The discipline that governs the operation of the Shareholders’ Meetings has been profoundly innovated following the provisions introduced into Italian legislation by Legislative Decree No. 27 of 2010 that adopted Directive 2007/36/EC in the legal system, designed to facilitate the participation by shareholders of listed companies in Shareholders’ Meetings.
The operation of the Shareholders’ Meetings is governed by the Shareholders’ Meetings Regulation duly approved by the Shareholders’ Meeting held on May 11, 2004 and subsequently amended by the Shareholders’ Meeting held on April 23, 2007, in addition to the law and the Company Bylaws.
Following the changes introduced by Legislative Degree No. 27/2010 that introduced into Italian legislation the so-called record date mechanism, the shareholders entitled to attend Shareholders’ Meetings and entitled to cast their vote are those shareholders who are entitled to attend the meeting and cast their vote at the close of the accounting day on the seventh trading day prior to the date set for the meeting in first or only call.
The records of credits and debits performed on accounts after this deadline will not influence the entitlement to vote at the Shareholders’ Meeting.
With regard to the shareholders’ meeting of the holders of savings shares this meeting is called by the Company’s Common Representative of savings shareholders or by the Company’s Board of Directors whenever deemed appropriate or whenever the call is requested, as required by law.
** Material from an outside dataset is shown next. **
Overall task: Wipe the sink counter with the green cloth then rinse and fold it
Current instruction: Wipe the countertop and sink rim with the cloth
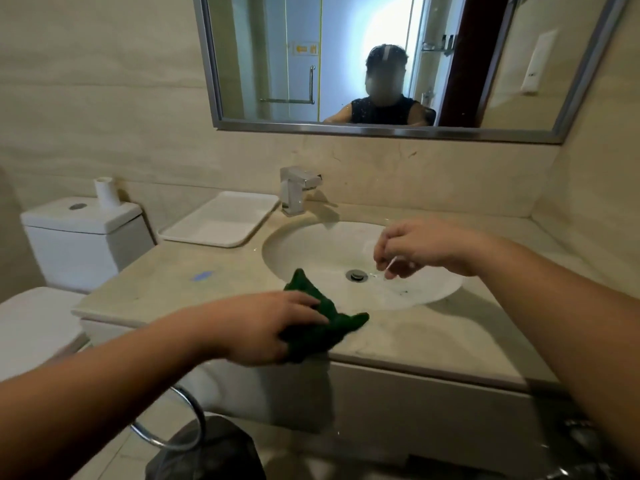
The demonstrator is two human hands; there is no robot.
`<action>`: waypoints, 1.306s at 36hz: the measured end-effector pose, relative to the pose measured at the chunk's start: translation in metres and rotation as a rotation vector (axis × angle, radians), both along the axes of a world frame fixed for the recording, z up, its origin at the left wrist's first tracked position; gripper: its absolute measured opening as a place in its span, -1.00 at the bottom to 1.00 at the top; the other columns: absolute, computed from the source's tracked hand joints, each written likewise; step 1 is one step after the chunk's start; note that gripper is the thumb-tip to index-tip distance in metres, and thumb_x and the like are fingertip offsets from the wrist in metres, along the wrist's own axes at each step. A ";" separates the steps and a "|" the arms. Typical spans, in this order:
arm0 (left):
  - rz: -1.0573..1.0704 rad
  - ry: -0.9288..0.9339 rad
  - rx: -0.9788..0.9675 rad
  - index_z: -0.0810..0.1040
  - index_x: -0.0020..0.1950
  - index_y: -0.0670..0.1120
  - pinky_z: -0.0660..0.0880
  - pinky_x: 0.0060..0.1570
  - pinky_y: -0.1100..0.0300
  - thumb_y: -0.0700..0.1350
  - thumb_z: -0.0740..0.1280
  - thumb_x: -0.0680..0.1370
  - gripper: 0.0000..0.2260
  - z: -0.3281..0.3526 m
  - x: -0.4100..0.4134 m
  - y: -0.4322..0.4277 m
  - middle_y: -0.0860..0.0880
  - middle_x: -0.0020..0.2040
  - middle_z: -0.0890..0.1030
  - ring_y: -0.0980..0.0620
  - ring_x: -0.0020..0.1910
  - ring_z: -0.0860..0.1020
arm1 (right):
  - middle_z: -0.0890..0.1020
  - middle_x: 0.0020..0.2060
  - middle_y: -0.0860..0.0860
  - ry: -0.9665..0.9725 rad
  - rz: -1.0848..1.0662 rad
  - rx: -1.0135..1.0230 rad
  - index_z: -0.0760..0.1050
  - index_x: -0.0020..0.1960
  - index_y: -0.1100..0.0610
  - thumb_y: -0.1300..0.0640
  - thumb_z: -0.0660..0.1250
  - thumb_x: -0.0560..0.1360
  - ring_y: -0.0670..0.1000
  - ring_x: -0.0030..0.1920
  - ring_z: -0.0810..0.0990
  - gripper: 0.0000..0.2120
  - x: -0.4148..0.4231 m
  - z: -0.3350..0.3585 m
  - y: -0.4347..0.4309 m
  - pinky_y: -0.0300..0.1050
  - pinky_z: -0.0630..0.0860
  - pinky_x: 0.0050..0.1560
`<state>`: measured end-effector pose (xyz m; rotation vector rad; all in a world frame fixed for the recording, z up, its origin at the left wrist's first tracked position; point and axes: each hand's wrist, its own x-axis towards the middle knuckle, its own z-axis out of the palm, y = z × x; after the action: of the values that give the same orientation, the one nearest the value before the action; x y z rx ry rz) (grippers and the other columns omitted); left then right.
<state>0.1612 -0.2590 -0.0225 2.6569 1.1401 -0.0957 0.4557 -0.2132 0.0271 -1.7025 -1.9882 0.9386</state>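
**Green cloth held at the front edge, beside the basin**

On my feed the left hand (273, 329) grasps the crumpled dark green cloth (329, 318). Its fingers curl over the top of the cloth and press it onto the beige stone tabletop (415, 337) at the front edge. The cloth lies just in front of the round white sink basin (311, 251), and one corner reaches up over the basin's near-left rim. Part of the cloth hangs off the tabletop's front edge, below the palm.

The right hand (422, 247) hovers above the basin, to the right of the chrome drain (356, 274) and well apart from the cloth. Its fingertips pinch a thin white stick (391, 264).

Behind the basin stands a square chrome tap (299, 190). Left of the tap, a white rectangular tray (221, 220) lies on the tabletop. I can see a small blue mark (202, 275) on the tabletop's left part. Further left is a white toilet cistern (83, 233) with a white paper roll (107, 192) upright on it.
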 end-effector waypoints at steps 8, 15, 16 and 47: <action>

The savings Shareholders’ Meeting that was held on January 31, 2012 appointed prof. Giuseppe Niccolini, lawyer as the Common Representative for the 2012-2014 financial years.
Internal Control System
The Internal Control System of Pirelli & C. and of the Pirelli Group is represented by the set of structural and process factors which are able to achieve the following objectives: (i) the efficiency and effectiveness of the operating activities; (ii) the dependability of information; (iii) protecting the corporate equity and (iv) respect of and compliance with the laws and regulations to assure correct information and an adequate control structure for all the Group’s activities, with particular attention focused on the areas considered potentially at risk.
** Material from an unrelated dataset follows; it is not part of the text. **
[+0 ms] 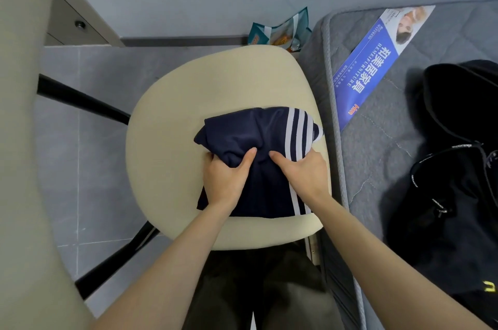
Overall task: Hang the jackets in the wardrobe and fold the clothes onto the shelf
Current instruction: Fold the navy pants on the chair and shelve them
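both hands (229,177) (304,172) clutching folded pants (258,141) mid-frame | slick fabric (ugh) | fold could slump apart when lifted off chair (167,119)

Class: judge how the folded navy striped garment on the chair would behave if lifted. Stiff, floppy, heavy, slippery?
Probably floppy: the navy garment bunches into soft creases where the left hand and right hand grip it, so its fold may sag open. Likely light: a thin, small bundle. Its slight sheen suggests it could slide on the chair seat.

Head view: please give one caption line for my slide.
Left hand and right hand grip a folded navy garment on a chair beside a mattress.
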`<state>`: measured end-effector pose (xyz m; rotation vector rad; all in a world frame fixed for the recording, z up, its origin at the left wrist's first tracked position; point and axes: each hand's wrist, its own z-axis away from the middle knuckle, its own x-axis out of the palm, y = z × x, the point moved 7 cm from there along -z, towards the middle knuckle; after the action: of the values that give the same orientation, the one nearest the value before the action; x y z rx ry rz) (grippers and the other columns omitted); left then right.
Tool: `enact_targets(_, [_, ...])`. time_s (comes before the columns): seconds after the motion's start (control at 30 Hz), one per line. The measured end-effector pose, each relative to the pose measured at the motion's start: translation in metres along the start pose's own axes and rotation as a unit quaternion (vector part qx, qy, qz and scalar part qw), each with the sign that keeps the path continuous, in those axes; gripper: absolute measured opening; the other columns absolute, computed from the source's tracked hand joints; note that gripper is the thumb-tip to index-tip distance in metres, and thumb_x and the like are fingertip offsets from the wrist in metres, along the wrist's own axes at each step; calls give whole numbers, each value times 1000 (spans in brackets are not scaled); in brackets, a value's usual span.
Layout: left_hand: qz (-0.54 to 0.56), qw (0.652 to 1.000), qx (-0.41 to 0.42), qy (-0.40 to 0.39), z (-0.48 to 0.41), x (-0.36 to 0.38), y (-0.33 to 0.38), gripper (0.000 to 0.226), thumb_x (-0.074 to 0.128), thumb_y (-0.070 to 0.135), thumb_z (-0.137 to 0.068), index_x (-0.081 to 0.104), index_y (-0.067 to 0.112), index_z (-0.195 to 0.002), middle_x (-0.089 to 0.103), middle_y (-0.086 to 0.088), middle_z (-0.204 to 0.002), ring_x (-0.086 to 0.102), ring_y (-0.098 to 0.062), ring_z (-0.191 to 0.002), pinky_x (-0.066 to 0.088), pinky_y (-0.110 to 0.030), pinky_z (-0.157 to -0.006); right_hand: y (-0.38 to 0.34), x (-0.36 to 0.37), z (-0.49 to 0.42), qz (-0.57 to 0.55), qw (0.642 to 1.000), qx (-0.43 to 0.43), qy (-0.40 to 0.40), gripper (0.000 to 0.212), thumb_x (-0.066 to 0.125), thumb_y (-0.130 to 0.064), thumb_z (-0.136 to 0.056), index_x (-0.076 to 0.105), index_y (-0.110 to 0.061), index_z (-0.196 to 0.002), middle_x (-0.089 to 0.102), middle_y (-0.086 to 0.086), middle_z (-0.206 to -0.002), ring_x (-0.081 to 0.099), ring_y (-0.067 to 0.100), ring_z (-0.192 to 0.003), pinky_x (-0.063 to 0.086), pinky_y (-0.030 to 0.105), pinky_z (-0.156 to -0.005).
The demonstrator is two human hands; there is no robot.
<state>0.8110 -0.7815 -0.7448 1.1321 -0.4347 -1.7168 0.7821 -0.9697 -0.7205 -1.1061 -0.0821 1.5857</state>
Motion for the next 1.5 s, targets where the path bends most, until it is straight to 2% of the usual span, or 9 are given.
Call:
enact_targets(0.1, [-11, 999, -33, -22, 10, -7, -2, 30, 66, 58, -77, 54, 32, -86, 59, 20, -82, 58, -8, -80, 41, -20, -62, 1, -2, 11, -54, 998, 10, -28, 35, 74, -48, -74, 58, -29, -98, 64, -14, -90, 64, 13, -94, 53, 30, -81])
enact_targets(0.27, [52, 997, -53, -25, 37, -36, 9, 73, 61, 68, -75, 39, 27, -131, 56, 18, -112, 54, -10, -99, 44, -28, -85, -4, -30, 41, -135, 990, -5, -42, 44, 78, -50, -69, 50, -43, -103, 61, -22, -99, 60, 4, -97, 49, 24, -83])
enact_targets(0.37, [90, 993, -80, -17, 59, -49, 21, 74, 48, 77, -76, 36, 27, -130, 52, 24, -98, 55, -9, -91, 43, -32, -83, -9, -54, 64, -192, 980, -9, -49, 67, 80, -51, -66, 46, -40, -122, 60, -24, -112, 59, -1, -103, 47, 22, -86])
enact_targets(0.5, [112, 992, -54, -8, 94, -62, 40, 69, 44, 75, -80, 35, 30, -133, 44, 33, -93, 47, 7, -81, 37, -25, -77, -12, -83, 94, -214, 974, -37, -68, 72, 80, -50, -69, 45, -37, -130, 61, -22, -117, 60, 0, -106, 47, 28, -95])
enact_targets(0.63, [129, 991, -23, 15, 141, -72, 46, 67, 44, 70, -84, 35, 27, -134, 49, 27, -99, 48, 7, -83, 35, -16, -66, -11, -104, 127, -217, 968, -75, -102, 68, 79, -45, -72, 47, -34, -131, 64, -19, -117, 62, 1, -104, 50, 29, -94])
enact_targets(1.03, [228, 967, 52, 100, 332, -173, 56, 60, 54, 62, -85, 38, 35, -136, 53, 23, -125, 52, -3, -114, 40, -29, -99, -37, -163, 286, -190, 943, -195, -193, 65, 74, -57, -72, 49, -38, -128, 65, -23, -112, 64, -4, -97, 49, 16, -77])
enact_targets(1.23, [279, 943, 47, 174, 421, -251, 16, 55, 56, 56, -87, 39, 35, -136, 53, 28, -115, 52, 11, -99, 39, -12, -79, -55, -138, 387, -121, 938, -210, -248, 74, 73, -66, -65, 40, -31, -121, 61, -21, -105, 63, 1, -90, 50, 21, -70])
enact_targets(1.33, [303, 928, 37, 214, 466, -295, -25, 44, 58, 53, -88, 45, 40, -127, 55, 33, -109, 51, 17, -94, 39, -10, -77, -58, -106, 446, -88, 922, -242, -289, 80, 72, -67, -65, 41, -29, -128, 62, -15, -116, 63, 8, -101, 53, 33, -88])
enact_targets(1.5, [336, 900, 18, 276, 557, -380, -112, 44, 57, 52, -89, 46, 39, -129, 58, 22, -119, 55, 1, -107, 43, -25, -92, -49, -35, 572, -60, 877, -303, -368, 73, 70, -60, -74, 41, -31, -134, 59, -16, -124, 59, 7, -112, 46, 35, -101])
The internal control system is primarily a “management” tool; since, on the one hand, the Directors have the responsibility of preparing the organisation and ensuring the organisation is adequate; on the other hand, because the internal control system enables the Directors to have full and complete visibility of the organisation, thereby being able to intervene on the organisation concerned.
In particular, the internal control system permits monitoring of compliance with the rules and procedures which govern the performance of the Company’s business activities in its various forms.
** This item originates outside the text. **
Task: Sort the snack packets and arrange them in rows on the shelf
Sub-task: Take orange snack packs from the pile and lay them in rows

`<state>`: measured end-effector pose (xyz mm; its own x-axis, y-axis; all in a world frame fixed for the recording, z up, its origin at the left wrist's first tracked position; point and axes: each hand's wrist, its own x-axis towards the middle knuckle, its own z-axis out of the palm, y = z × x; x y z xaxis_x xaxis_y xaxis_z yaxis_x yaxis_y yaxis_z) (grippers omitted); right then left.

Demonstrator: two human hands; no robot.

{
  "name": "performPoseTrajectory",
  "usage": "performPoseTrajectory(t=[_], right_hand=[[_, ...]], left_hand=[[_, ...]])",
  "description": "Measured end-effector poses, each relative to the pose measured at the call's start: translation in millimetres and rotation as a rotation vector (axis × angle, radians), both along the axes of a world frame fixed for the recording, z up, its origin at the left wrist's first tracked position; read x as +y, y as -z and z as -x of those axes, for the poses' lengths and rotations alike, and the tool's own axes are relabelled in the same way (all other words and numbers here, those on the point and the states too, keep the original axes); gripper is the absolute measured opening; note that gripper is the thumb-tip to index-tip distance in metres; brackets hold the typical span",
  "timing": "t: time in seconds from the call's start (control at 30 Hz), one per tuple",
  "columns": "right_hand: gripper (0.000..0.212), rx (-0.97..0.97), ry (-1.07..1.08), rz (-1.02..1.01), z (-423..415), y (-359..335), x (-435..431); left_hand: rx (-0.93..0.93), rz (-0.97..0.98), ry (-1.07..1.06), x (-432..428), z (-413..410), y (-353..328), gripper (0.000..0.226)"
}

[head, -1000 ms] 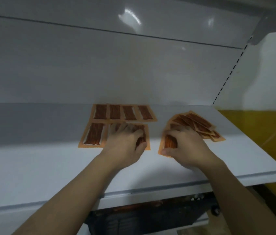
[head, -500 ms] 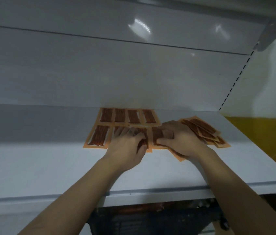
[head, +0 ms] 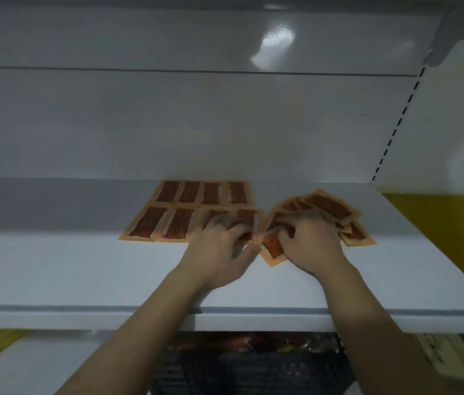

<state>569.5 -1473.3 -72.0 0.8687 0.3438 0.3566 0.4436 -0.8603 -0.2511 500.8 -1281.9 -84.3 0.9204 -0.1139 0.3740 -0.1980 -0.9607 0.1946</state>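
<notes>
While both hands work side by side near the middle of the white shelf [head: 82,275], the orange snack packets lie in three groups on it. Against the grey back panel [head: 168,124] sits a back row [head: 210,193] of four packets, edge to edge. Just in front of it runs a front row [head: 165,227]; its two left packets lie in plain sight, and the left hand [head: 219,249] rests palm down over the ones at its right end, fingers spread and lightly bent, pressing rather than gripping. To the right a loose pile [head: 329,208] fans out untidily, packets overlapping at odd angles. The right hand [head: 310,243] covers the pile's near left part with fingers curled down onto it. One tilted packet [head: 273,249] pokes out from under that hand toward the shelf's front edge, between the two hands; whether the hand actually pinches it I cannot tell. Below the shelf a dark crate [head: 253,369] shows dimly.
</notes>
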Motion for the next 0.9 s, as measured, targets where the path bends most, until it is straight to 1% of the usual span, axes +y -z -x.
performPoseTrajectory(t=[0.07,0.13,0.17,0.33,0.47,0.53,0.6,0.67,0.73,0.8,0.83,0.9], right_hand=[[0.03,0.042,-0.012,-0.004,0,2,-1],[0.039,0.035,-0.003,0.009,-1,2,-1],[0.039,0.034,0.001,0.006,-2,2,-1],[0.016,0.053,0.009,-0.088,0,1,-4],[0.022,0.102,-0.015,-0.154,2,2,-8],[0.02,0.132,-0.043,-0.188,4,-2,-8],[0.021,0.105,-0.049,-0.199,8,-9,-7],[0.022,0.016,-0.023,-0.214,14,-16,-10],[0.028,-0.031,-0.006,-0.156,21,-19,-16],[0.033,0.039,-0.014,-0.031,30,-15,-24],[0.033,0.089,-0.02,0.0,34,-11,-28],[0.032,0.158,-0.015,-0.004,41,-4,-37]], left_hand=[[0.01,0.016,-0.007,4,-2,1,0.047],[0.007,0.018,-0.005,5,-2,2,0.046],[0.0,0.012,-0.006,4,-2,3,0.045],[-0.013,-0.006,0.002,2,1,2,0.043],[-0.034,0.003,0.008,-2,3,-4,0.039],[-0.067,-0.024,0.054,-5,5,-8,0.036],[-0.077,0.0,0.103,-13,10,-10,0.04],[-0.028,0.051,0.135,-26,14,-11,0.05],[0.031,0.043,0.157,-41,14,-10,0.056],[0.066,-0.019,0.163,-51,14,-6,0.06],[0.076,-0.037,0.158,-53,14,-5,0.062],[0.097,-0.024,0.146,-52,15,-4,0.065]])
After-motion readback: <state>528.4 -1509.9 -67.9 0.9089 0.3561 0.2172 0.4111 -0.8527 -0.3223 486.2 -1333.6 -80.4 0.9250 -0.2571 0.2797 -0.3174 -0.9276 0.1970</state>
Pirelli’s internal control system was developed as a direct process aimed at achieving values of substantial and procedural fairness, transparency and accountability, assuring: efficiency, transparency and traceability of transactions and, more in general, of management-related activities; dependability of the accounting and management data and financial information; compliance with the laws and regulations; protecting the Company’s integrity, also to prevent fraud damaging the Company and the financial markets.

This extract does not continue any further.